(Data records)
────────────────
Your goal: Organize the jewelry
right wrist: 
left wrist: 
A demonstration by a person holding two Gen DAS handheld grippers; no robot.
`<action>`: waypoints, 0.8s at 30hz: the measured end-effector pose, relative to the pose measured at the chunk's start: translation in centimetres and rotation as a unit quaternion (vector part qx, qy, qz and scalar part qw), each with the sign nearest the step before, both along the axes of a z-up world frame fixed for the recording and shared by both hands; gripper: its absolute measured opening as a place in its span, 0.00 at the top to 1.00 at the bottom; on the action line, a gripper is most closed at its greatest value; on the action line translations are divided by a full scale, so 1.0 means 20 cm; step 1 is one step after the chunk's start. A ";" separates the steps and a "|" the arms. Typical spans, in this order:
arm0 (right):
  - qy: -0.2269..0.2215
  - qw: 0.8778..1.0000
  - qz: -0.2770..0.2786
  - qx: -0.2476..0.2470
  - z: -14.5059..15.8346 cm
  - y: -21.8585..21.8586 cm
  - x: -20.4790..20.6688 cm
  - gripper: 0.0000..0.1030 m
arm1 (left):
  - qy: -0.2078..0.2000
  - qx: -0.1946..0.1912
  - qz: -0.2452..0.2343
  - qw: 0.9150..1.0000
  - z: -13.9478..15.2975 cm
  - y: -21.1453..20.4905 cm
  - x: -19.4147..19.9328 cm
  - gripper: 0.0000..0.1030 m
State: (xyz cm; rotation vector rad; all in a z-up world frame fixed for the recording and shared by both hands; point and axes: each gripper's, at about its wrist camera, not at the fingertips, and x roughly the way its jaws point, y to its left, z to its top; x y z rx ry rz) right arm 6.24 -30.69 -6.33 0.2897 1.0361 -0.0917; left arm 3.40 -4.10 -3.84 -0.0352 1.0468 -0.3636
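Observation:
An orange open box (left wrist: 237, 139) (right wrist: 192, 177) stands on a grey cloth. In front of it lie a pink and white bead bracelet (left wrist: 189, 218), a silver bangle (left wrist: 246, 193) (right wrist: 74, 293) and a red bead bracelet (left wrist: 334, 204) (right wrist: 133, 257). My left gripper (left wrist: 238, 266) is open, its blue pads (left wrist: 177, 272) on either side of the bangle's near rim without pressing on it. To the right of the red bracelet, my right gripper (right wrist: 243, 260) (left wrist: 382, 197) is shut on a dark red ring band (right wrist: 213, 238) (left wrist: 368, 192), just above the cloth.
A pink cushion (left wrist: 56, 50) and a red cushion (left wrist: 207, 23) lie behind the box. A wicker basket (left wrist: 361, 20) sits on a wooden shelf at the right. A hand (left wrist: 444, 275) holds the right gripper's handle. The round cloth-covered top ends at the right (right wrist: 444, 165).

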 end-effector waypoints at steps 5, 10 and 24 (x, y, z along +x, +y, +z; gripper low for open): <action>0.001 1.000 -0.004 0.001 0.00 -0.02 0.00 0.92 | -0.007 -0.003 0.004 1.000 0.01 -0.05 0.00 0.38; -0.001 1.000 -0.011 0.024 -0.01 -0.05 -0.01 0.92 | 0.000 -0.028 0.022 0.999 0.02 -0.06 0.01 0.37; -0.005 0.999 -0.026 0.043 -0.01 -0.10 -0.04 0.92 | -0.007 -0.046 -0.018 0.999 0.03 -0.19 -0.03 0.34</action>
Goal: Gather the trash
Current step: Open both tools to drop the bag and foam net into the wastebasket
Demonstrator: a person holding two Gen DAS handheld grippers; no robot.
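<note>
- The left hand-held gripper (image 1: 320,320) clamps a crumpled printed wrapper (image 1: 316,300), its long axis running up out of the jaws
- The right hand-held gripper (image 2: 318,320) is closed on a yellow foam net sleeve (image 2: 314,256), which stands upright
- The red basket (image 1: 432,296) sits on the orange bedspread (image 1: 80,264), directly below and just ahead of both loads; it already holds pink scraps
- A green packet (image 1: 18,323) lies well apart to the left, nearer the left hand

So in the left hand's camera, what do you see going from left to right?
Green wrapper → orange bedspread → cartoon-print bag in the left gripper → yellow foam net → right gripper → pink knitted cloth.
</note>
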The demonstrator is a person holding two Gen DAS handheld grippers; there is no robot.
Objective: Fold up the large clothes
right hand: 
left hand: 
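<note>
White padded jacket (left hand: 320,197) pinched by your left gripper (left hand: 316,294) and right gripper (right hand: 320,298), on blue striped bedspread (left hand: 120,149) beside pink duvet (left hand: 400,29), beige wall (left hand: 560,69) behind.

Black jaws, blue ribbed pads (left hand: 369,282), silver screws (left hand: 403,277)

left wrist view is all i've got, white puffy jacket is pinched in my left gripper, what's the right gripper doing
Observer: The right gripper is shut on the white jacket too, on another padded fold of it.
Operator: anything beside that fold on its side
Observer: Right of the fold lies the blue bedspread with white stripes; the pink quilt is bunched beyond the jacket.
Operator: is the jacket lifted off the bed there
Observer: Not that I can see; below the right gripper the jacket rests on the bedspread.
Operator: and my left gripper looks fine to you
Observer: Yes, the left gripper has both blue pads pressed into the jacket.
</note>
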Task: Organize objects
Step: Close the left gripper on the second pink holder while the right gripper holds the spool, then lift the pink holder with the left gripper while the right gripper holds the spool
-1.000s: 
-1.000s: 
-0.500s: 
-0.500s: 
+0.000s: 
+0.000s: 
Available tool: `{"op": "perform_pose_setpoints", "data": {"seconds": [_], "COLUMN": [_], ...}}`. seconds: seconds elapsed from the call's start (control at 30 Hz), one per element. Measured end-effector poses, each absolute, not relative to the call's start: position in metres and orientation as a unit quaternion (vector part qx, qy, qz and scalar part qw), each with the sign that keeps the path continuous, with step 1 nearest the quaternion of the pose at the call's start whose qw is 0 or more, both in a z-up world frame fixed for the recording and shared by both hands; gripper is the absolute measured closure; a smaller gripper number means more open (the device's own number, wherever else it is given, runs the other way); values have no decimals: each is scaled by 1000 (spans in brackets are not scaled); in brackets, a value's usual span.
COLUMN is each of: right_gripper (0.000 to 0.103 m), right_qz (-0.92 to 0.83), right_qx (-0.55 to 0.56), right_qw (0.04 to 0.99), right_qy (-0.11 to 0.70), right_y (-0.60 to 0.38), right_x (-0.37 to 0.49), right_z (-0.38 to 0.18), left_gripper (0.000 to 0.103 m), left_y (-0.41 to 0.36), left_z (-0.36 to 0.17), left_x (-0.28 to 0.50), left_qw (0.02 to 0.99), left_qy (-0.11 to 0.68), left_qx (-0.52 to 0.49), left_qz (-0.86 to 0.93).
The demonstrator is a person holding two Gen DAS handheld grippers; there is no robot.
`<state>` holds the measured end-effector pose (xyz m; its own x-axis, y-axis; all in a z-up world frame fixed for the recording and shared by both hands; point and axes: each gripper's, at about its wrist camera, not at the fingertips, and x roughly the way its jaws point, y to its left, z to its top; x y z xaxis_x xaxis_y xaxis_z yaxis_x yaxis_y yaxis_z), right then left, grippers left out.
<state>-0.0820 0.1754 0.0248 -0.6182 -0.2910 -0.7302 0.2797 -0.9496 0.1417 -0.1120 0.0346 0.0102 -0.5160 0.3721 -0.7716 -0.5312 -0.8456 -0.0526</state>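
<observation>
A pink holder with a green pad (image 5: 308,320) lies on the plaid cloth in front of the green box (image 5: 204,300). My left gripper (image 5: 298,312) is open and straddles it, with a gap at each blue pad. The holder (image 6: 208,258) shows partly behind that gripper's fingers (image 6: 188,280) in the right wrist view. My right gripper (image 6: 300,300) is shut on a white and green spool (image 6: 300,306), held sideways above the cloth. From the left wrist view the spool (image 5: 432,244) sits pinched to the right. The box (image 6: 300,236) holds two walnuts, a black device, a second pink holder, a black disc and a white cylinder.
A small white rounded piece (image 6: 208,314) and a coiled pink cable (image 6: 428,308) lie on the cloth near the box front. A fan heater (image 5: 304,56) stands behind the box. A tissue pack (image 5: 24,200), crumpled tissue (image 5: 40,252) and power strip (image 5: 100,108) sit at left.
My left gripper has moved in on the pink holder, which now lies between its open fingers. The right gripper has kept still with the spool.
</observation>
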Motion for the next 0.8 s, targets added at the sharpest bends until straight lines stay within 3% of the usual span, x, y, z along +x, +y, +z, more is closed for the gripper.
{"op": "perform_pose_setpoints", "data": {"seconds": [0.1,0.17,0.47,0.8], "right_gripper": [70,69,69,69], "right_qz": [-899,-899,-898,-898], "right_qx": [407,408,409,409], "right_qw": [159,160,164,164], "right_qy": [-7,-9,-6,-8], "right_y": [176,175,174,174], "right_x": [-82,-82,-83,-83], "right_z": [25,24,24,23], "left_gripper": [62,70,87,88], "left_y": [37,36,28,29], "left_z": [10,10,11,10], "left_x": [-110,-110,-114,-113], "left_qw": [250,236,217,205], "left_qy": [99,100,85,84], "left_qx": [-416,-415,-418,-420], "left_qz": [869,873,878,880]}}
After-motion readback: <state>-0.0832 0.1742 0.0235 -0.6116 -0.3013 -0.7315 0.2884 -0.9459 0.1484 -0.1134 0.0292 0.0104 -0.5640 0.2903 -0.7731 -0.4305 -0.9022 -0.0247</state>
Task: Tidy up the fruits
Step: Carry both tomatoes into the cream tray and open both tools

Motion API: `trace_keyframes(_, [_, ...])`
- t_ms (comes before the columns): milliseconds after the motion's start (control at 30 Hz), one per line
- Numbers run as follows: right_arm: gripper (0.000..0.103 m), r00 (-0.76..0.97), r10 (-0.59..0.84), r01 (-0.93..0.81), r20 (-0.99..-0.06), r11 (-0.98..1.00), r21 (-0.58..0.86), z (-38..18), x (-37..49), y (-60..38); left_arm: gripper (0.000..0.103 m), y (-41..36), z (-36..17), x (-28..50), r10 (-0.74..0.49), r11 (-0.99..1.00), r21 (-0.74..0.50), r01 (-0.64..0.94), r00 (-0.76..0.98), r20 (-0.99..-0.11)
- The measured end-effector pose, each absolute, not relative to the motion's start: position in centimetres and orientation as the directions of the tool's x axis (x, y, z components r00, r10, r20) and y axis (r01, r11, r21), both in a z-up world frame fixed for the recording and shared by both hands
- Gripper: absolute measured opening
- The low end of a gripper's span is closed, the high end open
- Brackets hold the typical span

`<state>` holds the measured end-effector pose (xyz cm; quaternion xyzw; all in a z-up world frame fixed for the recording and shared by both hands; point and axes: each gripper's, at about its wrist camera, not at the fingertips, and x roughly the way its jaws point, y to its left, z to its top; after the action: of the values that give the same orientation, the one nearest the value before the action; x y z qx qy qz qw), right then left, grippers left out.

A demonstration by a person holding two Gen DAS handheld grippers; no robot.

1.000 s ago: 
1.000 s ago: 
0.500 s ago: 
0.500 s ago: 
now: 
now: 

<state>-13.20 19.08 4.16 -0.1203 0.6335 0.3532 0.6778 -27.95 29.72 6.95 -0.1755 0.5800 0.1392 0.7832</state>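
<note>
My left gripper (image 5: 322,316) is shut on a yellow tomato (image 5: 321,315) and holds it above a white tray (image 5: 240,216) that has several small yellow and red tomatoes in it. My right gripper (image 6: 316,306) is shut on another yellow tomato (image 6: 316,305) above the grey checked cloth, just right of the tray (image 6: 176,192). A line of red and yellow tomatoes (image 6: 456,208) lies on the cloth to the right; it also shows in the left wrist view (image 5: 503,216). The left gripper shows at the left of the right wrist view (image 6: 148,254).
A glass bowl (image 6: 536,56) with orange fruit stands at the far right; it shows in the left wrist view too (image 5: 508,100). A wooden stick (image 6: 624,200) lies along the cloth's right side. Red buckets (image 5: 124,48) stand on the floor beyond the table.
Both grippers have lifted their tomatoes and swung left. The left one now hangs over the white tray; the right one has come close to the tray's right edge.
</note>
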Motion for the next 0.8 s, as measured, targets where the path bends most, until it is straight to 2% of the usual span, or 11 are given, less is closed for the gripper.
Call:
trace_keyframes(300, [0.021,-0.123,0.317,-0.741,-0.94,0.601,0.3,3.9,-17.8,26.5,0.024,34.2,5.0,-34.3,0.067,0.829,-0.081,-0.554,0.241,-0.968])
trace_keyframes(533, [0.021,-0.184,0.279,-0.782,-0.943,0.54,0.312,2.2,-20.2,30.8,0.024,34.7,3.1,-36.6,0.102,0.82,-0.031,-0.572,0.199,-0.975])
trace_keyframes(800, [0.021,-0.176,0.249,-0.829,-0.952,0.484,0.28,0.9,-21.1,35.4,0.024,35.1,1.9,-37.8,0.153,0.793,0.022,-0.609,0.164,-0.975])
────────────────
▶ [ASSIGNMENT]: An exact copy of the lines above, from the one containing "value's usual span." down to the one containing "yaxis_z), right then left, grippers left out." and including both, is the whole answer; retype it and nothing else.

▶ [OUTPUT OF THE EXERCISE]:
Available tool: `{"op": "perform_pose_setpoints", "data": {"seconds": [_], "COLUMN": [_], ...}}`. seconds: seconds elapsed from the call's start (control at 30 Hz), one per element. Measured end-effector poses, each absolute, not relative to the call's start: position in metres and orientation as a unit quaternion (vector part qx, qy, qz and scalar part qw), each with the sign that keeps the path continuous, with step 1 nearest the quaternion of the pose at the call's start whose qw is 0 or more, both in a z-up world frame fixed for the recording and shared by both hands; gripper is the absolute measured closure; a smaller gripper number means more open (the device's own number, wherever else it is given, runs the other way); values have no decimals: each is scaled by 1000 (spans in brackets are not scaled); in brackets, a value's usual span.
COLUMN is each of: right_gripper (0.000 to 0.103 m), right_qz (-0.92 to 0.83), right_qx (-0.55 to 0.56), right_qw (0.04 to 0.99), right_qy (-0.11 to 0.70), right_y (-0.60 to 0.38), right_x (-0.37 to 0.49), right_z (-0.38 to 0.18), left_gripper (0.000 to 0.103 m), left_y (-0.41 to 0.36), left_z (-0.36 to 0.17), left_x (-0.28 to 0.50), left_qw (0.02 to 0.99), left_qy (-0.11 to 0.68), left_qx (-0.52 to 0.49), left_qz (-0.86 to 0.93).
The demonstrator is a person holding two Gen DAS handheld grippers; there is no robot.
`<state>` holds the measured end-effector pose (xyz m; its own x-axis, y-axis; all in a z-up world frame fixed for the recording and shared by both hands; point and axes: each gripper's, at about its wrist camera, not at the fingertips, and x roughly the way its jaws point, y to its left, z to its top; x y z xaxis_x xaxis_y xaxis_z yaxis_x yaxis_y yaxis_z), right then left, grippers left out.

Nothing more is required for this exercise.